• _Exercise instructions_
Return every line below exactly, without dropping any.

• _Dataset section_
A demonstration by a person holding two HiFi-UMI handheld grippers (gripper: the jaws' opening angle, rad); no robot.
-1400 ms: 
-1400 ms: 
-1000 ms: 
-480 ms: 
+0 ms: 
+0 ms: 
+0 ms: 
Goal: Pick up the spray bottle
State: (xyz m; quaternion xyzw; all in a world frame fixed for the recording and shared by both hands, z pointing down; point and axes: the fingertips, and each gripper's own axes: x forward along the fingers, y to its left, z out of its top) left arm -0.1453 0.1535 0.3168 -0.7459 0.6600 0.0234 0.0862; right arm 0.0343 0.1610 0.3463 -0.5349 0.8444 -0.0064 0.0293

• _Task output_
A demonstration by a person holding two HiFi-UMI handheld grippers (gripper: the jaws' opening angle, rad); no robot.
-1400 ms: 
-1400 ms: 
-1000 ms: 
-480 ms: 
+0 ms: 
+0 ms: 
+0 ms: 
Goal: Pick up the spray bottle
State: (xyz m; quaternion xyzw; all in a world frame fixed for the recording and shared by both hands, z pointing down; point and axes: the fingertips, and each gripper's own axes: x forward along the fingers, y to its left, z out of its top) left arm -0.1453 0.1535 0.3168 -0.7459 0.6600 0.0234 0.0862; right arm 0.0343 0.1610 0.3463 -0.5349 0.8444 -0.0064 0.0293

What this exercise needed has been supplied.